Task item:
Line by line, retype the data exactly as it is given.

Recorded data:
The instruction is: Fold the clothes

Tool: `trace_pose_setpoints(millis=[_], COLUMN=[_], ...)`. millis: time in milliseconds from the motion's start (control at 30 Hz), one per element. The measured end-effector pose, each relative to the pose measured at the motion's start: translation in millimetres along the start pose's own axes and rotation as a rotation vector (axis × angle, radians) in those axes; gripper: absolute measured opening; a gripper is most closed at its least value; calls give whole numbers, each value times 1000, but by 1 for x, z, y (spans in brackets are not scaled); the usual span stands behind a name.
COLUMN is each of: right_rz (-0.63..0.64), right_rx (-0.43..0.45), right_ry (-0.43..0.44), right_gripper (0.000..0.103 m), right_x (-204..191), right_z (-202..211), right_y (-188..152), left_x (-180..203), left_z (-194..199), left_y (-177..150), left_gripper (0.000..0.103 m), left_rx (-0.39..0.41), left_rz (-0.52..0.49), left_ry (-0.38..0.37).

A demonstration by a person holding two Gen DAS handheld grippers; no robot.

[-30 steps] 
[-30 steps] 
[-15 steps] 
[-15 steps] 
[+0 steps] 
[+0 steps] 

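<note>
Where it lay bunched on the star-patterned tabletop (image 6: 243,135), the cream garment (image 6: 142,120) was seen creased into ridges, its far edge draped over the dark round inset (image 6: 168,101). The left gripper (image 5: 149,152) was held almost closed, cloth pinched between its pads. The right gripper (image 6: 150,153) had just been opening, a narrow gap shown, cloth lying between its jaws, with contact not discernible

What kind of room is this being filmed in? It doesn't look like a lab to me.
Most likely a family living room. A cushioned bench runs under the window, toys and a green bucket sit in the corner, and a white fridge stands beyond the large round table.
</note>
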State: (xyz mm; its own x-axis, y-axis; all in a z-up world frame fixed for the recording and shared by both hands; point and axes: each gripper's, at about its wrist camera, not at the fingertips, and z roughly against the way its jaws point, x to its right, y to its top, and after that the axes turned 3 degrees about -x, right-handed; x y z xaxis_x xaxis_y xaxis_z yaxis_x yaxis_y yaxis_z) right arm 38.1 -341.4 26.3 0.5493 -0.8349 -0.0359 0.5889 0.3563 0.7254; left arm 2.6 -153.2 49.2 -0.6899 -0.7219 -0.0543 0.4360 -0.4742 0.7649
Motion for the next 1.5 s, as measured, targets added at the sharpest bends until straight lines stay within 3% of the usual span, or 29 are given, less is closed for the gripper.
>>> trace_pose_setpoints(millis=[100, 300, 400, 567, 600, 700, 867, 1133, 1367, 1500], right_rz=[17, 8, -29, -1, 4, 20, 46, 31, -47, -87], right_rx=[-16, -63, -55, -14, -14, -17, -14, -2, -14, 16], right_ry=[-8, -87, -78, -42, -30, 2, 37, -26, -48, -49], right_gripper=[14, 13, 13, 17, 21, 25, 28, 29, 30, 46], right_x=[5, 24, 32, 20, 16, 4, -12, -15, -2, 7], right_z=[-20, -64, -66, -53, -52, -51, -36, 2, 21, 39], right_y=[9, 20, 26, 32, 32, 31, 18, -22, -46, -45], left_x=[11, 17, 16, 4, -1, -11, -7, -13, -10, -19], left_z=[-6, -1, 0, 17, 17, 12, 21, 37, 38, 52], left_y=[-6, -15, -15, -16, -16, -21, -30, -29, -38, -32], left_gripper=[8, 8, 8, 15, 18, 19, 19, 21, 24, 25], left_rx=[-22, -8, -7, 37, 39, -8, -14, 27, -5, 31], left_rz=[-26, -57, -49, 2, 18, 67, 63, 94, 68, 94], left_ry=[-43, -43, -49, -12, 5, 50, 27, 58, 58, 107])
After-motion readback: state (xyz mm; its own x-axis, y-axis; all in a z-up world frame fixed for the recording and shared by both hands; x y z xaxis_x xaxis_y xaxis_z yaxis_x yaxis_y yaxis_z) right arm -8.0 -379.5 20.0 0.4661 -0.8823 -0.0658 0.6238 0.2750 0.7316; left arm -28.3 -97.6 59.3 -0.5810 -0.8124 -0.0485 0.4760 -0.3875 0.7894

Result of this task:
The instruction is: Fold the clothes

Tool: `trace_pose_setpoints(millis=[_], COLUMN=[_], ...)`. millis: time in milliseconds from the motion's start (control at 30 Hz), one per element. The measured end-effector pose, each relative to the pose measured at the motion's start: translation in millimetres along the start pose's own axes and rotation as a rotation vector (axis × angle, radians) in those axes; gripper: absolute measured opening; a gripper is most closed at its least value; calls give whole numbers, each value times 1000, but by 1 for x, z, y (spans in brackets are not scaled); the usual span stands behind a name.
COLUMN is each of: right_rz (-0.63..0.64), right_rx (-0.43..0.45), right_ry (-0.43..0.44), right_gripper (0.000..0.103 m), right_x (-204..191), right_z (-202..211), right_y (-188..152), left_x (-180..203), left_z (-194..199), left_y (-177..150), left_gripper (0.000..0.103 m), left_rx (-0.39..0.41), left_rz (-0.52..0.49), left_ry (-0.38..0.37).

A demonstration by a person holding two Gen DAS handheld grippers; no robot.

[-30 steps] 
[-30 steps] 
[-15 steps] 
[-15 steps] 
[+0 steps] 
[+0 steps] 

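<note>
Where it lay bunched on the star-patterned tabletop (image 6: 243,135), the cream garment (image 6: 142,120) was seen creased into ridges, its far edge draped over the dark round inset (image 6: 168,101). The left gripper (image 5: 149,152) was held almost closed, cloth pinched between its pads. The right gripper (image 6: 150,153) had just been opening, a narrow gap shown, cloth lying between its jaws, with contact not discernible

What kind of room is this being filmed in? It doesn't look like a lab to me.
Most likely a family living room. A cushioned bench runs under the window, toys and a green bucket sit in the corner, and a white fridge stands beyond the large round table.
</note>
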State: (xyz mm; its own x-axis, y-axis; all in a z-up world frame fixed for the recording and shared by both hands; point and axes: each gripper's, at about its wrist camera, not at the fingertips, and z roughly against the way its jaws point, x to its right, y to its top, and after that the axes turned 3 degrees about -x, right-handed; x y z xaxis_x xaxis_y xaxis_z yaxis_x yaxis_y yaxis_z) right arm 38.1 -341.4 26.3 0.5493 -0.8349 -0.0359 0.5889 0.3563 0.7254; left arm 2.6 -153.2 49.2 -0.6899 -0.7219 -0.0543 0.4360 -0.4742 0.7649
Motion for the next 1.5 s, as measured, targets added at the sharpest bends until straight lines stay within 3% of the usual span, or 29 are given, less is closed for the gripper.
>>> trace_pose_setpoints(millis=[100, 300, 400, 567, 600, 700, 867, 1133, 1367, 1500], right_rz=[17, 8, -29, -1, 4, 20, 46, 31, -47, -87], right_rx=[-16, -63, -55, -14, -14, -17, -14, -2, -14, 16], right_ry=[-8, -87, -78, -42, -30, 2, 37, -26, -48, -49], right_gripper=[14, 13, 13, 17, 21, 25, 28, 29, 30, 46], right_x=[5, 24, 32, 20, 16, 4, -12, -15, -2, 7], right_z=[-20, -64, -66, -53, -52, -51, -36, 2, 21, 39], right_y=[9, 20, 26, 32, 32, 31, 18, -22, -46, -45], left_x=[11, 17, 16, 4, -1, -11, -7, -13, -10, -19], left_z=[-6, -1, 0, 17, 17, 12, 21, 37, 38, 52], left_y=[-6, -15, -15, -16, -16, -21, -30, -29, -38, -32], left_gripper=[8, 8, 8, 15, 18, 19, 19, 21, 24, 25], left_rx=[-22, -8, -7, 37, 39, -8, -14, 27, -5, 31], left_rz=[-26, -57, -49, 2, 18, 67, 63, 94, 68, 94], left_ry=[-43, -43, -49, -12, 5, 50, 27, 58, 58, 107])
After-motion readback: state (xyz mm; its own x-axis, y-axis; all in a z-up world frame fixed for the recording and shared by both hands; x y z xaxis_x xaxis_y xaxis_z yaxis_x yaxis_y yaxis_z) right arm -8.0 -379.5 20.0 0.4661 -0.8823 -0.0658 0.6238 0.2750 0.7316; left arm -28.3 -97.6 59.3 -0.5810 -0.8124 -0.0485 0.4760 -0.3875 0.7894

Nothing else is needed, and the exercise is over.